Prototype Design

Contact garima.prabhakar@berkeley.edu with any problems, preferably about the PDB prototype. STAC is designing an autonomous rover to map and detect life on moon and mars-like terrain. The motors, bio box, communications, and sensors all require power in different voltage levels and current draw. This board is a power distribution panel with current sensing that can handle up to 50 Amps of current from 12-40V on 6 busses for the drive and arm motors, as well as 4 slots for breakout DCDC converters for low power, communication, biobox, and sensor applications. This prototype is controlled with an arduino via I2C and features:

• Support for Power Supplies from 12-40V.
• Support for 6 high power busses with 50 A current draw on each bus.
• A battery voltage sensor.
• Current draw sensors on each high power bus for up to 50 A.
• An ADC for current measurements multiplexed across buses and a battery voltage measurement.
• Automotive relays to programmatically switch the power on each bus on and off.
• An overcurrent pin to switch automotive relay off as soon as the hall sensor detects an overcurrent.
• A current fuse holder for diagnostics/fuses.
• LED indicator for when relays are switched off.
• Other overcurrent/overvoltage protection fuses and diodes.
• Anticipated support for 4 programmable DCDC converters ranging from 1.75-12V output and 3A current draw on each channel.

Schematic

Below is the schematic for the prototype.

Below is the schematic for the relay/current sensor to a high power bus.

Below is the schematic for the ADC, battery sensor, CMOS multiplexer for current sensors, and GPIO expander for relay/multiplexer control.

Layout

Below is the layout for the prototype.

Below is the layout for the relay/current sensor to a high power bus.

Below is a 3D View of the front of the layout.
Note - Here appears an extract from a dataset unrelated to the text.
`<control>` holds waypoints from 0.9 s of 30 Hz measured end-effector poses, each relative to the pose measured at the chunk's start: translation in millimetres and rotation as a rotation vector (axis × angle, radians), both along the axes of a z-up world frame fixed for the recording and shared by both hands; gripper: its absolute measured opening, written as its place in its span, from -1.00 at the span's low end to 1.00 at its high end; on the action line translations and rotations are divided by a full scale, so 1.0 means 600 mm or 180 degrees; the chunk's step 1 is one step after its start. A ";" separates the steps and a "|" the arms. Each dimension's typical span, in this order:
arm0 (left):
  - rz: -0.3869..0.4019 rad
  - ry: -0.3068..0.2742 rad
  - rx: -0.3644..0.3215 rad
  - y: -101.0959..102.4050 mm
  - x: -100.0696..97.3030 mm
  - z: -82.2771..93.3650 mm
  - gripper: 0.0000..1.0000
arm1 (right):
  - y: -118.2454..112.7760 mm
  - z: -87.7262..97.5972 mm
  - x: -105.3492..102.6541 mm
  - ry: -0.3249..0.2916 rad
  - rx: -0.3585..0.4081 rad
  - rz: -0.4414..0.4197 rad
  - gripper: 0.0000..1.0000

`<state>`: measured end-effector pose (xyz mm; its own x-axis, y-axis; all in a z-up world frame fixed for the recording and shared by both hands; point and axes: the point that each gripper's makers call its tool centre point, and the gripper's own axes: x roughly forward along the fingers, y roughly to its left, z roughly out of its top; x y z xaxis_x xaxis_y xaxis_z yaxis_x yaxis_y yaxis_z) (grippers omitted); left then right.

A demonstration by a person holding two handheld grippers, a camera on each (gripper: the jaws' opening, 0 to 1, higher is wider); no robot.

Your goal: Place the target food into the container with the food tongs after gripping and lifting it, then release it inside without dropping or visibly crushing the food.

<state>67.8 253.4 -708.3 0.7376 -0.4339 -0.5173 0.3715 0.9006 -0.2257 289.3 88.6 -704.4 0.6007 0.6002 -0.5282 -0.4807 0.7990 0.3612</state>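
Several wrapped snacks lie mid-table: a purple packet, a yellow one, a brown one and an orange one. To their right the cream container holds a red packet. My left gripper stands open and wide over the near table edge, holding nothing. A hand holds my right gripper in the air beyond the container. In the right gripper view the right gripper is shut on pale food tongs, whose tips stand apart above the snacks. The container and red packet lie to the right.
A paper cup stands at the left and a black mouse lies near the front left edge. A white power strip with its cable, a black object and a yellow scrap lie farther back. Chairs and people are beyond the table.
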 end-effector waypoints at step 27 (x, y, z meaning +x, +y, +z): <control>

Below is a 3D View of the back of the layout.

Implementation

This is TBD, some components were ordered at the wrong specification and consequently the prototype is still under testing.

BOM/Instructions

Reflection

I definitely should have conserved space and cost by not including the DCDC converter breakouts. Components could have been aligned to conserve space, although I was worried about thermal relief in high current areas. The actual current only travels through a small area on the board, which is 2oz copper. That area is connected with a polygonal pour, tinned heavily with solder, connected with thick copper wire, and then taped up with electrical tape. I am aware that there are several design flaws (for example, wasting a huge portion of space on the board for DCDC converter breakouts, using the currsense module to pull the relay edge low instead of switching a MOSFET to do it for me, or the thermal relief vs. conserving space issue, or the use of different planes across the board, or clearances with parts, smart design, etc.), and this stuff will be refined in later, less time-constrained iterations.